The installation designed by Andrew Saunders is composed of 1,224 folded, developable surfaces (surfaces that can be unrolled onto a plane without distortion) digitally-generated and fabricated from sheets of translucent high-density polyethylene. It is inspired by the affects luminosity, translucency, and weightlessness transposed from The Hyde Collection’s painting of The Annunciation by the Italian Renaissance master, Sandro Botticelli (1444-1510). The Rensselaer fabrication challenges the Cartesian geometry and symmetry of the gallery space as it fluctuates between display and partition. It provides an affective environment that influences circulation as well as divides, unites and exhibits the Z-print models.

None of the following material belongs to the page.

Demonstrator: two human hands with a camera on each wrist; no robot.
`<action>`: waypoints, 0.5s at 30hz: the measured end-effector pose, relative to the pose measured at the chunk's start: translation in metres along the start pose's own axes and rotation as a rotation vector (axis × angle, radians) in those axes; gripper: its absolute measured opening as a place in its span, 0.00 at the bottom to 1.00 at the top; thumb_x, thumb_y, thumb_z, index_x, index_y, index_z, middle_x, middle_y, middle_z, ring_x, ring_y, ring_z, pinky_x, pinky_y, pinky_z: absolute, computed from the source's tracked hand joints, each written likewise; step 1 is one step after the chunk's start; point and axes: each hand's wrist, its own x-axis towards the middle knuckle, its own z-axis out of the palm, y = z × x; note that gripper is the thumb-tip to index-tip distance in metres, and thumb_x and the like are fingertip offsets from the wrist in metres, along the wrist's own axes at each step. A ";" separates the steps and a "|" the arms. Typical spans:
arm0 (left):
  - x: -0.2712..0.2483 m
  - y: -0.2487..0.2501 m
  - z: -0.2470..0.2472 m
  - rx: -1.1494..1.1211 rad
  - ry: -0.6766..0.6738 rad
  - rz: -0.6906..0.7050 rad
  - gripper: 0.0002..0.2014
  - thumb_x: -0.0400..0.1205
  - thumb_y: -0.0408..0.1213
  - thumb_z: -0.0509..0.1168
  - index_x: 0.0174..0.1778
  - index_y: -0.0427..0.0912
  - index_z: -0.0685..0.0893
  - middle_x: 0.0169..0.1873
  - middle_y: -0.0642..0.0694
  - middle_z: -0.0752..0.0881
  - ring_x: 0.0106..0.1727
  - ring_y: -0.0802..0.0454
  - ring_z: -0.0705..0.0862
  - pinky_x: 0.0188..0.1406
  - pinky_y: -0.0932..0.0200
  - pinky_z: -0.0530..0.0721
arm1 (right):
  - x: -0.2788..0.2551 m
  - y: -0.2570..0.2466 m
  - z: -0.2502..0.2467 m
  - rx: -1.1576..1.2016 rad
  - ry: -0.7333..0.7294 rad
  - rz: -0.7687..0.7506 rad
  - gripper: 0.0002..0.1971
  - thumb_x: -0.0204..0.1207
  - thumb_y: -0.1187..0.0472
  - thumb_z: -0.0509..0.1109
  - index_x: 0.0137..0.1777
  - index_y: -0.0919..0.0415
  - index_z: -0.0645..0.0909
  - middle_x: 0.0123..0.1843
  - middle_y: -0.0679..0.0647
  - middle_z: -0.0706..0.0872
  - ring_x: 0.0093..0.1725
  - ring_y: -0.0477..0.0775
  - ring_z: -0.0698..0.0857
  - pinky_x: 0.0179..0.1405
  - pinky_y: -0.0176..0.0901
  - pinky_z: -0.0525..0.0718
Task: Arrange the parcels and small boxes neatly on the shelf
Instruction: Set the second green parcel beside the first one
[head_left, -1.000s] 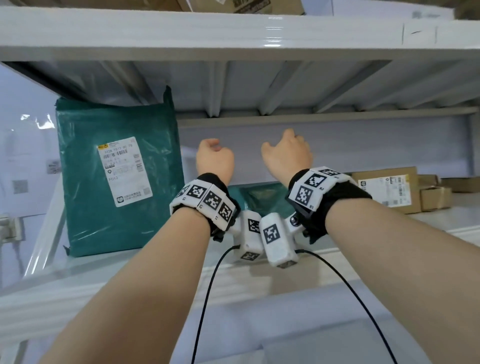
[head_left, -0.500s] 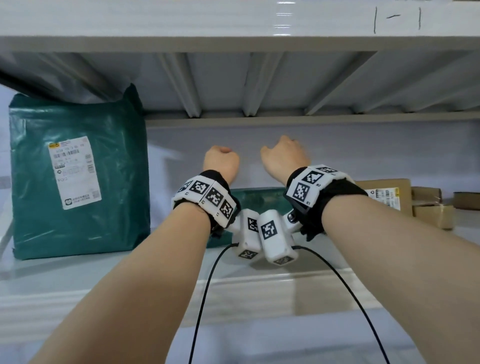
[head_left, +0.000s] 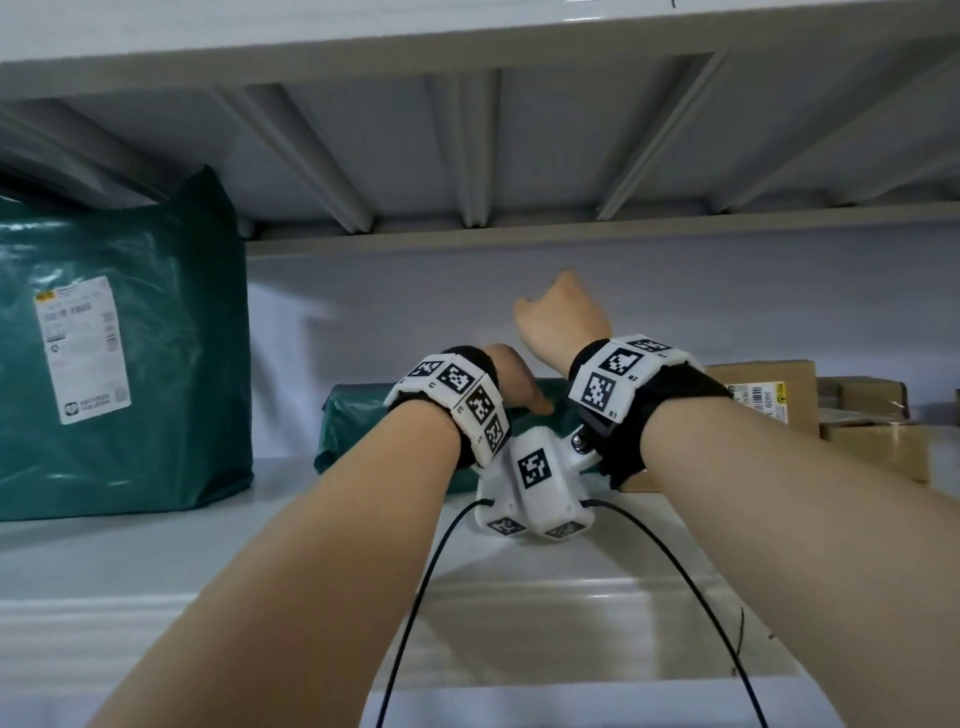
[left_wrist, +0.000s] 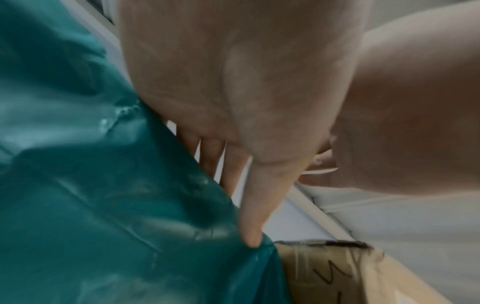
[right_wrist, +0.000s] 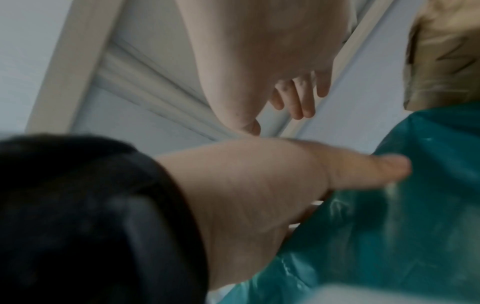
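A small flat green parcel (head_left: 358, 431) lies at mid shelf. My left hand (head_left: 511, 382) rests on its top at the far side. In the left wrist view its fingers (left_wrist: 215, 160) run straight down past the small parcel's (left_wrist: 103, 205) edge and the thumb tip touches the plastic. My right hand (head_left: 563, 317) hangs higher, beside the left one, with loosely curled fingers (right_wrist: 298, 98) that hold nothing. A large green parcel (head_left: 119, 353) with a white label stands upright at the left.
Brown cardboard boxes (head_left: 763, 395) (head_left: 878, 441) sit on the shelf board (head_left: 156, 561) to the right, one right against the small parcel. The ribbed underside of the upper shelf (head_left: 467, 145) is close overhead. Bare board lies between the two green parcels.
Both hands were raised side by side above the small parcel. My left hand has dropped onto it, while the right stays up. The view has shifted.
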 end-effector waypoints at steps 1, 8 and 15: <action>0.000 -0.001 0.000 0.015 0.016 -0.015 0.24 0.79 0.48 0.67 0.66 0.36 0.82 0.63 0.41 0.85 0.64 0.43 0.83 0.67 0.53 0.80 | 0.001 0.002 -0.002 0.003 -0.003 -0.001 0.23 0.78 0.54 0.61 0.68 0.67 0.69 0.66 0.64 0.79 0.64 0.67 0.79 0.63 0.57 0.79; 0.003 -0.019 -0.001 -0.280 0.217 -0.068 0.17 0.76 0.40 0.71 0.58 0.35 0.88 0.57 0.39 0.89 0.60 0.42 0.86 0.63 0.53 0.84 | 0.006 0.005 -0.008 0.046 0.001 0.001 0.22 0.78 0.55 0.61 0.67 0.69 0.68 0.66 0.65 0.79 0.64 0.69 0.79 0.63 0.59 0.78; -0.013 -0.046 -0.037 -0.626 0.539 -0.043 0.10 0.78 0.36 0.71 0.47 0.32 0.91 0.38 0.40 0.89 0.39 0.47 0.85 0.50 0.57 0.84 | 0.001 -0.004 -0.010 0.029 -0.005 -0.021 0.21 0.77 0.55 0.60 0.65 0.68 0.72 0.65 0.65 0.80 0.64 0.68 0.79 0.64 0.58 0.79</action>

Building Futures is an exhibition at The Hyde Collection running from February 11 to April 15. The exhibit presents architectural proposals designed by Rensselaer Architecture School faculty and students as an intellectual investigation stimulated by long-range planning activities for The Hyde Collection and its campus.

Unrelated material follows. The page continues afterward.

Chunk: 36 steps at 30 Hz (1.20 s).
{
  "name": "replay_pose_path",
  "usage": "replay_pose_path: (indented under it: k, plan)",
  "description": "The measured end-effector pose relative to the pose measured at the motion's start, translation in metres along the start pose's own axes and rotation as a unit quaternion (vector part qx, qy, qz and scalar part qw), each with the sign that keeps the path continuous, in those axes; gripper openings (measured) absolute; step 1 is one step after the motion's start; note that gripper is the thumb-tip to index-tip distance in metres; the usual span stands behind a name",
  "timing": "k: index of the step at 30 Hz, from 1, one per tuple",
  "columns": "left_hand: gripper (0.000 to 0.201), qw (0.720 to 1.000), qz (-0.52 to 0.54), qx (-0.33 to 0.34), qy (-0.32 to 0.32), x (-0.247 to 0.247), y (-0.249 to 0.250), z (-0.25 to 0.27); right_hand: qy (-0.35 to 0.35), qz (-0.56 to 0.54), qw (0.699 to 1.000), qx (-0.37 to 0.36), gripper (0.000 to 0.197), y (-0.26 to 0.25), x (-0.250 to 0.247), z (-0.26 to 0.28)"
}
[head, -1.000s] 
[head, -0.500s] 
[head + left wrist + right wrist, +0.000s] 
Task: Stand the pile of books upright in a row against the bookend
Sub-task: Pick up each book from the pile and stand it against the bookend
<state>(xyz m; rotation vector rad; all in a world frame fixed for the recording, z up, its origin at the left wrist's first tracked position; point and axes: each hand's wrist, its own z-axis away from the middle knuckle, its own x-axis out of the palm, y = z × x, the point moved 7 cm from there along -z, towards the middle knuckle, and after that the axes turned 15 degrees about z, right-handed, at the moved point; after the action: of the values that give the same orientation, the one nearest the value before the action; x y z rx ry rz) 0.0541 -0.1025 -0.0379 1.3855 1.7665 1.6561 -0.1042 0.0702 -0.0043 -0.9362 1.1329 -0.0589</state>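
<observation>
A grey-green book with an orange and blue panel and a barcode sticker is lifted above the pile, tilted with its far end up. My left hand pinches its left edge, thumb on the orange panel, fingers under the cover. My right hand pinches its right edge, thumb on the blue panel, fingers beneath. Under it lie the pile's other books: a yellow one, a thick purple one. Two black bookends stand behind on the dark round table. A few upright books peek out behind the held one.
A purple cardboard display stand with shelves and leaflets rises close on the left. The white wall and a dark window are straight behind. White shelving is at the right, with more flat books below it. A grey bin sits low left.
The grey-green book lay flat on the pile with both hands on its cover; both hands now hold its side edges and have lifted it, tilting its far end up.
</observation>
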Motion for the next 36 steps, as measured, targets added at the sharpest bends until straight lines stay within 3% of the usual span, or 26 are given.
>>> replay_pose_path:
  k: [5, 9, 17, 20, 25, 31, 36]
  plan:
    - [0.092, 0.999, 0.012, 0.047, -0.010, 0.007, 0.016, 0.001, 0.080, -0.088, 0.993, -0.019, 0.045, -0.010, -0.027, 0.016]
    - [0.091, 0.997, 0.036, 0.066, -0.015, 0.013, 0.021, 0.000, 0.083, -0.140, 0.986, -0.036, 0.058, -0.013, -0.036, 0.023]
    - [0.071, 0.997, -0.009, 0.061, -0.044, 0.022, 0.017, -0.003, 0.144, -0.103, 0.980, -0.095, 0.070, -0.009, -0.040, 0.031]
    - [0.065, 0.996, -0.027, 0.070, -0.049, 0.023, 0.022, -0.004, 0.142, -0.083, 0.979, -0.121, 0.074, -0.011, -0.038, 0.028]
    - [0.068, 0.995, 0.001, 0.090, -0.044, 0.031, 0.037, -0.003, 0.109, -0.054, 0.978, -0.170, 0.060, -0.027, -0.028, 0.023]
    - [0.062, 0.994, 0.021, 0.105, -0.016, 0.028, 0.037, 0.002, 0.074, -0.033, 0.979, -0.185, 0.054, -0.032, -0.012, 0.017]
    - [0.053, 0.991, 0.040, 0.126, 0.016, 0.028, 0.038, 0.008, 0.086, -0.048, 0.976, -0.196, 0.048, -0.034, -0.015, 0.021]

Faculty-led teams of students generated six proposals during a four-day charrette. Charrette is a term derived from the nineteenth-century École des Beaux-Arts in Paris for an intense creative session designed to focus multiple teams on a particular problem in compressed time and space. At the end of four days of all-day sketching, modeling and brainstorming, each team delivered a master planning strategy for expansion of The Hyde campus.